Grand contraste entre l’esprit prudent, la prose pondérée de Moras, et la pensée bouillonnante, l’éloquence irritée de Baudouin. Mais leurs rôles, tels que la loi elle-même les a tracés, sont aussi différents que les tempéraments qu’ils ont reçus de la nature ; et chacun, demeurant dans son caractère, reste dans son rôle.

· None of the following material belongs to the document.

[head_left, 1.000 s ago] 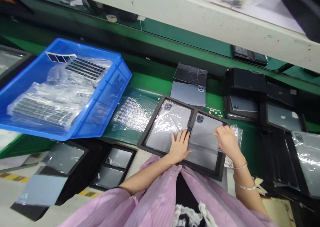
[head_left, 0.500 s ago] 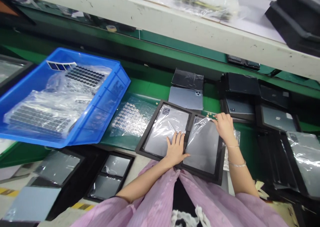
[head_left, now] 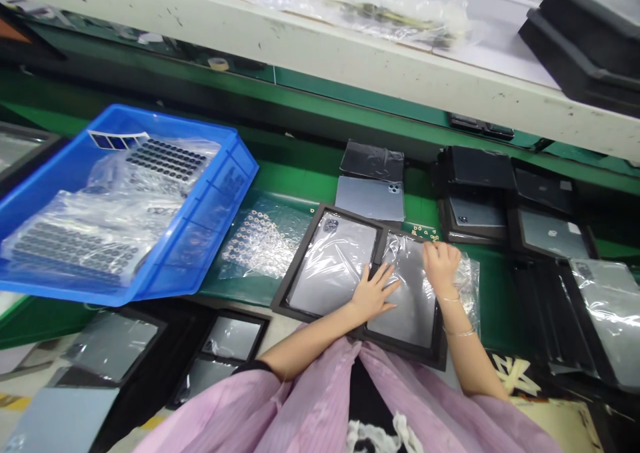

Un réquisitoire n’est pas une catilinaire ou une philippique ; il n’est pas davantage un rapport, un simple exposé des faits. Le Procureur général n’est pas un juge ; il est l’avocat de la loi. Moras, assis, a lu d’une voix toujours égale son historique toujours équitable. Baudouin, debout, parle d’abondance, pendant huit audiences[1], infatigable, d’une voix toujours forte et pleine, pressant, tordant les arguments, évoquant les hommes, d’une verve qui ne tarit point, en bataille, en colère, retroussant ses manches, frappant parfois trop dur et, ce qui est plus grave, à côté, insoucieux de l’élégance, prenant les mots tels qu’ils lui viennent, les adjectifs usés qui ont perdu toute saveur, mais toujours vigoureux et sain, réconfortant, dédaigneux des haines, s’il s’inquiète trop des injures, et, s’il ne contente pas toujours la raison, soulageant les consciences.

Ayant cru Dreyfus coupable jusqu’à l’heure où il a ouvert le dossier, avec la certitude d’y trouver la preuve du crime, Baudouin n’est pas de ces néophytes grossiers qui font dater du jour où ils se sont convertis

  1. 25, 26, 27, 28, 30 juin, 2, 3 et 5 juillet 1906.